* TASK
Return only these lines, exactly: the one containing "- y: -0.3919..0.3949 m" and every line after it in the listing.

* INFORMATION SHOWN
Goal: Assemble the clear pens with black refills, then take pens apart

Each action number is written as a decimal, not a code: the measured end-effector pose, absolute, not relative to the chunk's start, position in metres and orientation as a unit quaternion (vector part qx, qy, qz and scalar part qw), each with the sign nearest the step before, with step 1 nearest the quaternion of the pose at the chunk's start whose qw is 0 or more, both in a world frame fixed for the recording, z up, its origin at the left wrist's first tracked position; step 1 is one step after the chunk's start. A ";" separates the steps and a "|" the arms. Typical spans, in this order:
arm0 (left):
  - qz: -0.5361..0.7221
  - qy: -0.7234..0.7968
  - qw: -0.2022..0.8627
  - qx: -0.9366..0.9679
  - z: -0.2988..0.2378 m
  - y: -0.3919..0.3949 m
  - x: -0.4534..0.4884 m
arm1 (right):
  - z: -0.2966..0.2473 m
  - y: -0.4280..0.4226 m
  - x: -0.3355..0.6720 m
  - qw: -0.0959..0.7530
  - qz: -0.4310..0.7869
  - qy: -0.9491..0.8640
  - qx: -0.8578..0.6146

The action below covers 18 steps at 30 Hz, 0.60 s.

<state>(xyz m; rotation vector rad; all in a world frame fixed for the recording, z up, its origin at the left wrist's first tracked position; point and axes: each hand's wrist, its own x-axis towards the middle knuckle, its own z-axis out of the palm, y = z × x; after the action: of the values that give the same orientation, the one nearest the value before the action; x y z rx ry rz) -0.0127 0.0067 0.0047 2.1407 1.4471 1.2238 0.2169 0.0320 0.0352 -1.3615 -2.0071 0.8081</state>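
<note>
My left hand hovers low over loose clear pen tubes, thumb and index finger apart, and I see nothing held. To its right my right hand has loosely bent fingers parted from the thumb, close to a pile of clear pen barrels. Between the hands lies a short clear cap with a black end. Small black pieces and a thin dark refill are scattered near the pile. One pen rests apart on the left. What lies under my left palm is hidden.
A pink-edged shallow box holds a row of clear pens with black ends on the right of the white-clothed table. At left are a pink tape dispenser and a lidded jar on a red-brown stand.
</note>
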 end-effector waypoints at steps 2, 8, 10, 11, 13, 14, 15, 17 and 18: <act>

* RESPONSE TO THE TASK
  - y: -0.3919..0.3949 m
  - x: -0.4534..0.4884 m
arm1 (right):
  - z: -0.2966..0.2473 m
  - y: -0.4280..0.4226 m
  - x: -0.3355..0.6720 m
  - qw: -0.0959..0.7530
  - qz: -0.4310..0.7869
  - qy: -0.9491..0.8640
  - qx: -0.8578..0.6146

The action below covers 18 steps at 30 Hz, 0.60 s.

<state>(xyz m; rotation vector rad; all in a world frame fixed for the recording, z up, its origin at the left wrist's first tracked position; point and axes: each hand's wrist, its own x-axis towards the middle knuckle, its own z-axis out of the palm, y = z × x; after the action: of the values that give the same orientation, the one nearest the value before the action; x y z rx ry rz) -0.0127 0.0067 0.0047 2.1407 1.4471 1.2238 0.2169 0.0320 0.0352 -1.3615 -2.0071 0.8081</state>
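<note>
My left hand hovers low over loose clear pen tubes, thumb and index finger apart, and I see nothing held. To its right my right hand has loosely bent fingers parted from the thumb, close to a pile of clear pen barrels. Between the hands lies a short clear cap with a black end. Small black pieces and a thin dark refill are scattered near the pile. One pen rests apart on the left. What lies under my left palm is hidden.
A pink-edged shallow box holds a row of clear pens with black ends on the right of the white-clothed table. At left are a pink tape dispenser and a lidded jar on a red-brown stand.
</note>
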 end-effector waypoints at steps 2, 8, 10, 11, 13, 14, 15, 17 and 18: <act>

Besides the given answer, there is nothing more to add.